1607 history play by John Webster and Thomas Dekker

Sir Thomas Wyatt is a history play published in 1607 and written in collaboration by John Webster and Thomas Dekker. It was probably first performed in 1602.

== Plot ==
The play opens with the death of King Edward VI. Under the will of King Henry VIII, his daughter Mary was due to succeed, but, under an Act of Parliament later in the reign of Edward VI, Lady Jane Grey was entitled to take the throne. Her father-in-law, John Dudley, 1st Duke of Northumberland, proclaims Jane Grey Queen and forces her to accept, though she is reluctant. Thomas Wyatt the Younger goes to Mary, who rejoices at the death of her half-brother Edward VI, and encourages her to move fast to assert her claim. Support for Jane Grey vanishes away and the Duke of Northumberland is arrested and charged with treason. Jane Grey and her husband Guildford Dudley are also arrested.

Mary, now acknowledged Queen, accepts a marriage proposal from the future Philip II of Spain. Wyatt protests vehemently and leaves the court to mount a rebellion based in Kent. When London does not let his forces in, they scatter, leaving Wyatt to be captured.

In the last part of the play, Jane Grey, Guildford Dudley and Thomas Wyatt are executed.

== Characteristics of the play ==
The play consists of a series of short episodes with relatively little emphasis on detailed characterisation. It is not divided into Acts or Scenes. The style is plain, with little use of metaphor. Much of the play is in blank verse.

Jane Grey and her husband are presented as a loving couple caught up in the machinations of others. Despite the title of the play, Jane Grey's role is as central as that of Sir Thomas Wyatt. Wyatt himself is shown as someone loyal to the wishes of Henry VIII and opposed to foreign influence in English affairs. Stephen Gardiner, Bishop of Winchester, makes several appearances and is portrayed as a harsh supporter of Mary who is uncompromising in his treatment of those who oppose her or her policies.
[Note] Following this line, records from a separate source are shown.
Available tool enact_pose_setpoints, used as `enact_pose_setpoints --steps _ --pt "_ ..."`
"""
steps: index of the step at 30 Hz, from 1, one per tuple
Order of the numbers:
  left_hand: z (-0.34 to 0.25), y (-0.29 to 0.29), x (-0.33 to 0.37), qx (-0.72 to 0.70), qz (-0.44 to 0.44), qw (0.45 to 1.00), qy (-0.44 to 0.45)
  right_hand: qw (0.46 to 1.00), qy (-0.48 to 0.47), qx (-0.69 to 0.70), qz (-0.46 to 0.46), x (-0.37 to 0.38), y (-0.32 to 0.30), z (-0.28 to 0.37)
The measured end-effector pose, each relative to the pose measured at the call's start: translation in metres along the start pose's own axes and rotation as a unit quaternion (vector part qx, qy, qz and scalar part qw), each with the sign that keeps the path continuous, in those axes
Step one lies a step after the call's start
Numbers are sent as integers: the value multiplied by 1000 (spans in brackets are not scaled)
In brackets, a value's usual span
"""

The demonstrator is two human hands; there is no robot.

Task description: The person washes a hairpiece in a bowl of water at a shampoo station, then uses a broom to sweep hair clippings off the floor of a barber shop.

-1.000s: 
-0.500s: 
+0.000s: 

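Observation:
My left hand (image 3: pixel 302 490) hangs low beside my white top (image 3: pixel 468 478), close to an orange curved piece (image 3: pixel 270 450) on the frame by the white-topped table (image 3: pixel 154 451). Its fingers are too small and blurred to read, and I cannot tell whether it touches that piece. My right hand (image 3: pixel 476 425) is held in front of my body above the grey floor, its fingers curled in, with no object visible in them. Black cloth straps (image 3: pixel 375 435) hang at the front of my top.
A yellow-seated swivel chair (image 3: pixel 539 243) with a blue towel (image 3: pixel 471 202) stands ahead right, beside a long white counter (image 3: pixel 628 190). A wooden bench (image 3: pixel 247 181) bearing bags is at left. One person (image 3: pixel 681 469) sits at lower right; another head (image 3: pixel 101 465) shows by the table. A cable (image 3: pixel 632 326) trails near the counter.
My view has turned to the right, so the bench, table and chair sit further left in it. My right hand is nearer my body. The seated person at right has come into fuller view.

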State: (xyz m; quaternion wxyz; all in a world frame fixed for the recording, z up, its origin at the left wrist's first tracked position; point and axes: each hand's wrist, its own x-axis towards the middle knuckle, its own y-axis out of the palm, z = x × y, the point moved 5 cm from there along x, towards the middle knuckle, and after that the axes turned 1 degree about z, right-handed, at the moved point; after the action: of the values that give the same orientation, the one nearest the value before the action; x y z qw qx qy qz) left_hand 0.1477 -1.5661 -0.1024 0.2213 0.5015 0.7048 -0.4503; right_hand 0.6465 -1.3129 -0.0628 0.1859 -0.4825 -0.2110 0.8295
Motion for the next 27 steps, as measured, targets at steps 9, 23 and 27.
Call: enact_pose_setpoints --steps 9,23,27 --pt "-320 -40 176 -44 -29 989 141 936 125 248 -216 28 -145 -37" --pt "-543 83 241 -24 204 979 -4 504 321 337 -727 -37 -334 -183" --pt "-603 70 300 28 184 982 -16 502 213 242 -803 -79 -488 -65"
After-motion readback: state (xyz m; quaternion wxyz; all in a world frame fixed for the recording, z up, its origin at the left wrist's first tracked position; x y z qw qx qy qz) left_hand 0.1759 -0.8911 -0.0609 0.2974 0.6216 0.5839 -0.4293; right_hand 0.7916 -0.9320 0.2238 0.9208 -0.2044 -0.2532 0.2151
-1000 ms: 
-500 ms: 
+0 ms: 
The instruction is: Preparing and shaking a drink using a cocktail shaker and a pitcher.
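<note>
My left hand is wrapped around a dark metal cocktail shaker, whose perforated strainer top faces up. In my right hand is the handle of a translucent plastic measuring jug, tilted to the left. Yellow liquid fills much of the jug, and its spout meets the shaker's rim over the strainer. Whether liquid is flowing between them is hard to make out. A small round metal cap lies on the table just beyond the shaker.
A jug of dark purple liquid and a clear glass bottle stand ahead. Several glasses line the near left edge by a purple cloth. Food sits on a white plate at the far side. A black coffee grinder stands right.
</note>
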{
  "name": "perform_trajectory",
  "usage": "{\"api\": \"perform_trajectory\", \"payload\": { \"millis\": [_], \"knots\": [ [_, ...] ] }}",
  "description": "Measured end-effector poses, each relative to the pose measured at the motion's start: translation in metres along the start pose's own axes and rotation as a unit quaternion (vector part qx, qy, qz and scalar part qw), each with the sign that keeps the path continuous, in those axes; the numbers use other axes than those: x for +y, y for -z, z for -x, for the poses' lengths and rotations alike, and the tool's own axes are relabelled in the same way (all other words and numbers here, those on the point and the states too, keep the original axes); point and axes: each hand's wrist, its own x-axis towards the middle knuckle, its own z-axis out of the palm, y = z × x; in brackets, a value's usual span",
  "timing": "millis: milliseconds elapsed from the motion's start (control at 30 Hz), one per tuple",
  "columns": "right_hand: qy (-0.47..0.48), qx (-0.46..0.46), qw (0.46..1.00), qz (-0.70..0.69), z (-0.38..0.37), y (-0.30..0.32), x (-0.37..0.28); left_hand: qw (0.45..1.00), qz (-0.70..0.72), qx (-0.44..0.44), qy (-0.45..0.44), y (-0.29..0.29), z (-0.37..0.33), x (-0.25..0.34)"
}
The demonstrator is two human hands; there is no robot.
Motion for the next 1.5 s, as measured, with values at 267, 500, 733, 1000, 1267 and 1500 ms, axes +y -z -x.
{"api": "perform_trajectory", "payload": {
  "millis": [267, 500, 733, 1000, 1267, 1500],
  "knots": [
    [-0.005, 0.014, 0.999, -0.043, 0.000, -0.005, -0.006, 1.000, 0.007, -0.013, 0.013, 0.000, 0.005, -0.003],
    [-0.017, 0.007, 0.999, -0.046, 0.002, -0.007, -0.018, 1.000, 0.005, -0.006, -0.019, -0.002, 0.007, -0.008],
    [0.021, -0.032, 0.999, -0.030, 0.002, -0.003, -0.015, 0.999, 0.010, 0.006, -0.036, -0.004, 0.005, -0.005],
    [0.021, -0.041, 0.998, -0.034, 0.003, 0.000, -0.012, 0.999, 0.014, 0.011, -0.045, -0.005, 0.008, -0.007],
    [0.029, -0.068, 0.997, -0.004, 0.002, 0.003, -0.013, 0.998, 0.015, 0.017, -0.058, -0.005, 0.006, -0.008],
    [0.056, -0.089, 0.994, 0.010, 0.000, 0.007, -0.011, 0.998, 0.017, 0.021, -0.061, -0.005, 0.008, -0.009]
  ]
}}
In the second half of the play there is some anti-Spanish sentiment, reflecting the state of hostility between England and Spain when the play was written and in the preceding decades.
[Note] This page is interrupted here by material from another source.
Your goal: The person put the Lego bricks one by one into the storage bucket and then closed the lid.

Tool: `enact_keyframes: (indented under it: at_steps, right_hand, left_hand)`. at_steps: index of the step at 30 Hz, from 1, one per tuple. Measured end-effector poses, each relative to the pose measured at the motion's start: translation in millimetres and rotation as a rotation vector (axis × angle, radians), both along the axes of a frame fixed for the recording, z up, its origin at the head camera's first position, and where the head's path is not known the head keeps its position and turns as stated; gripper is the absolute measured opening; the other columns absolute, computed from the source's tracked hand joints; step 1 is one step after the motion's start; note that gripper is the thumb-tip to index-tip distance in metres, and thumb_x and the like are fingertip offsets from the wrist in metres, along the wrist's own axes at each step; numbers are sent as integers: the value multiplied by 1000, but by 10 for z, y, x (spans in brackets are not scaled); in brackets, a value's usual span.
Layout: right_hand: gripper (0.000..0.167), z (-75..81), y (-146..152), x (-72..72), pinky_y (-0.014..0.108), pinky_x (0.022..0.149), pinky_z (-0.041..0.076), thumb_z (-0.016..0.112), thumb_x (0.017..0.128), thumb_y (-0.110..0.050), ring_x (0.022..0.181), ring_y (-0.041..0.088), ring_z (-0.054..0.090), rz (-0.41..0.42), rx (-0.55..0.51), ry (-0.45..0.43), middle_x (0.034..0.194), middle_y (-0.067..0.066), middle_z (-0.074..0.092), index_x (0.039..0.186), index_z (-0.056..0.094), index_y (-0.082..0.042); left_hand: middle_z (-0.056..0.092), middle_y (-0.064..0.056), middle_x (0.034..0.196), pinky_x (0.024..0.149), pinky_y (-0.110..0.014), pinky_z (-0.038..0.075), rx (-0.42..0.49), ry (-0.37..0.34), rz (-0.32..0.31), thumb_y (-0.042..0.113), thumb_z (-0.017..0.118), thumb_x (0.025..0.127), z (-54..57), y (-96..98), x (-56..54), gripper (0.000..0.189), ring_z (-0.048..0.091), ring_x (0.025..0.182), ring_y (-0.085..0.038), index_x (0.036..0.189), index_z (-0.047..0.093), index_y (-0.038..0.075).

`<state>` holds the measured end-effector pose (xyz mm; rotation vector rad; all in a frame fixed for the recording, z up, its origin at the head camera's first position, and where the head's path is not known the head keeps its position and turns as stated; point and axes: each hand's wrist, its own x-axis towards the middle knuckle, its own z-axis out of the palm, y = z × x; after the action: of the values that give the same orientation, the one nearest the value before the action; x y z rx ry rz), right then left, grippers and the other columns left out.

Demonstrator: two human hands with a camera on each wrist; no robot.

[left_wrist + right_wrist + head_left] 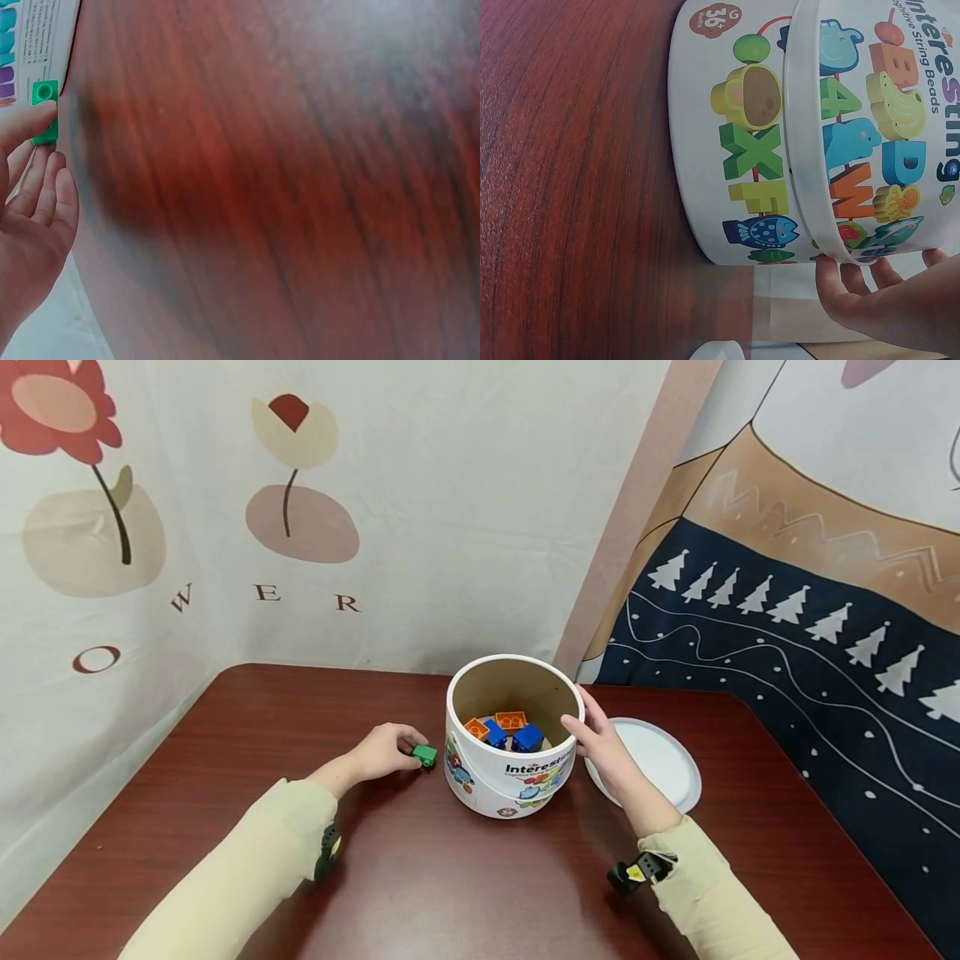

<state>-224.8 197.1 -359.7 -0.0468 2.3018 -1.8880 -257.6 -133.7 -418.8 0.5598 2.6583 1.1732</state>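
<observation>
My left hand [386, 753] pinches a small green toy brick [425, 755] between thumb and fingers, just left of a round white bucket [495, 789]. In the left wrist view a round stud shows on the green brick [45, 91]. The bucket stands upright with its top uncovered. Inside lie orange bricks [511, 720] and blue bricks [528, 738]. At the bucket's right side my right hand [603, 747] grips the rim, thumb at the front. The right wrist view shows its fingers [832, 289] against the bucket's printed wall [810, 135].
A white round lid [652, 760] lies flat on the dark red wooden table [420, 877], right of the bucket and partly behind the right forearm. Printed cloths [465, 510] hang behind the table and along its right side.
</observation>
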Motion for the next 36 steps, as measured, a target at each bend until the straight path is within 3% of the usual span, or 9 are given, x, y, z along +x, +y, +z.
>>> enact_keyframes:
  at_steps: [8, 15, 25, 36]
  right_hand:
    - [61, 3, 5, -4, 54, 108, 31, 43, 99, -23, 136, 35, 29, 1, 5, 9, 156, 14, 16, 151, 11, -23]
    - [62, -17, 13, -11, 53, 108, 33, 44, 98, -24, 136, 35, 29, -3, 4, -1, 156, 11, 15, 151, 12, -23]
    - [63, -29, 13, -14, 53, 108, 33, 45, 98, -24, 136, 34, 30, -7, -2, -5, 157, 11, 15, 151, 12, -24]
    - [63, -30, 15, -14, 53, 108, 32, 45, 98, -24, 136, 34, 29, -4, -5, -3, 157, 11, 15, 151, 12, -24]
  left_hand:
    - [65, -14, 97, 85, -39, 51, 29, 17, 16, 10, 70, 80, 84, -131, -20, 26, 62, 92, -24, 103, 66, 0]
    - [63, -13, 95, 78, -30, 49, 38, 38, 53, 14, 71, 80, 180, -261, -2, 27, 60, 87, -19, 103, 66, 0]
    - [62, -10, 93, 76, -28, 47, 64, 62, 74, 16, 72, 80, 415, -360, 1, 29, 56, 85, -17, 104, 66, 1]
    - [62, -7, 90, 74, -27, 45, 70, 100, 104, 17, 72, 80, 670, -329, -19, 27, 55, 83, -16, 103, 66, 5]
As in many plays of the period, there are passages featuring a clown. These give comic relief, but contribute little to the main plot.

== Sources ==
The play may have drawn heavily on a previous play called Lady Jane, thought to have been written by Henry Chettle, Thomas Heywood and Wentworth Smith. This earlier work has not survived.

== Publishing history ==
The play was first published in 1607, and there is a copy of this edition in the British Library. It was not published again until its inclusion in an 1830 edition of the works of John Webster which was put together by Alexander Dyce. Most recently, it can be found in Delphi Complete Works of John Webster, an eBook issued by Delphi Classics in 2015, which reproduces the Dyce introduction and text.